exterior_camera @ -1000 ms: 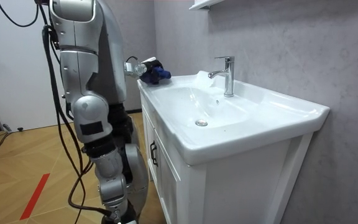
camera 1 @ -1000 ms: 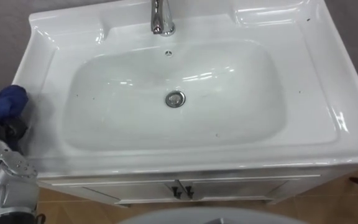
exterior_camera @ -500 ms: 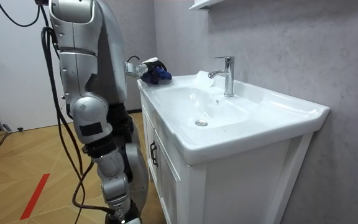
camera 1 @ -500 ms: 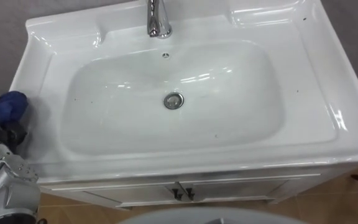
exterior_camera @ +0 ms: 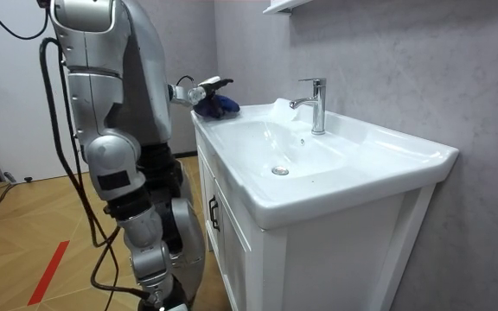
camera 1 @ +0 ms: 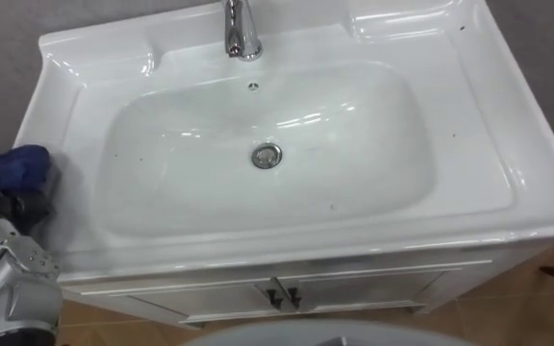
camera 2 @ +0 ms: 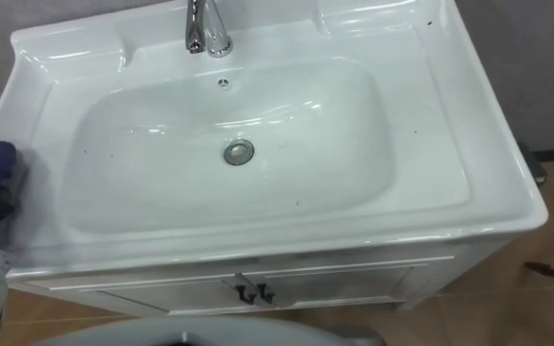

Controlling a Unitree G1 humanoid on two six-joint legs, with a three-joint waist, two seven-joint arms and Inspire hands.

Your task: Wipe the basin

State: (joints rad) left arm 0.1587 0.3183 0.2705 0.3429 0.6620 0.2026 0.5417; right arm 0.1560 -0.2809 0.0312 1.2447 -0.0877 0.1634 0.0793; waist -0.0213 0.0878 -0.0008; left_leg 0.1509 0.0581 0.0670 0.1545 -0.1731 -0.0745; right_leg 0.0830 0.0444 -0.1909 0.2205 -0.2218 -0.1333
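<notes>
A blue cloth (camera 1: 17, 168) is held bunched in the curled fingers of the left hand (camera 1: 27, 207), at nine o'clock of the white basin (camera 1: 508, 125), against its outer rim. The drain (camera 1: 266, 155) is seen at the bowl's centre and the chrome tap (camera 1: 240, 29) at twelve o'clock. The robot is stood close before the cabinet (camera 1: 373, 286).

Left eye view: on the robot's head, close above the basin (camera 1: 354, 144), looking steeply down; tap (camera 1: 241, 29) at top centre.
Right eye view: same look, slightly offset; the basin sits further left in frame.
Room view: well off to one side, about rim height, facing the wall.
Shared: basin, tap, drain (camera 1: 266, 155).
</notes>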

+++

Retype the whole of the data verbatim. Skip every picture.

exterior_camera @ -1000 ms: 
camera 1 @ -1000 ms: 
exterior_camera @ -500 ms: 
camera 1 @ -500 ms: 
exterior_camera @ +0 ms: 
camera 1 @ +0 ms: 
camera 2 @ +0 ms: 

Controlling a Unitree G1 humanoid on two six-joint legs, with a three-joint waist, two seven-joint arms and Inspire hands.

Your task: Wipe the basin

State: (joints rad) left arm 0.1587 0.3183 0.2705 0.3429 0.6620 0.2026 0.5417; right arm 0.1560 -0.2809 0.0312 1.2447 -0.0877 0.1634 0.0793; waist -0.0213 0.0878 -0.0008; left_leg 0.1509 0.0581 0.0670 0.1545 -0.1731 -0.0745; right_leg 0.0830 0.0444 -0.1909 0.2205 -0.2218 -0.1333
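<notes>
A blue cloth (camera 1: 17, 168) is held bunched in the curled fingers of the left hand (camera 1: 27, 207), at nine o'clock of the white basin (camera 1: 508, 125), against its outer rim. The drain (camera 1: 266, 155) is seen at the bowl's centre and the chrome tap (camera 1: 240, 29) at twelve o'clock. The robot is stood close before the cabinet (camera 1: 373, 286).

Left eye view: on the robot's head, close above the basin (camera 1: 354, 144), looking steeply down; tap (camera 1: 241, 29) at top centre.
Right eye view: same look, slightly offset; the basin sits further left in frame.
Room view: well off to one side, about rim height, facing the wall.
Shared: basin, tap, drain (camera 1: 266, 155).
</notes>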

Nothing else belongs to this exercise.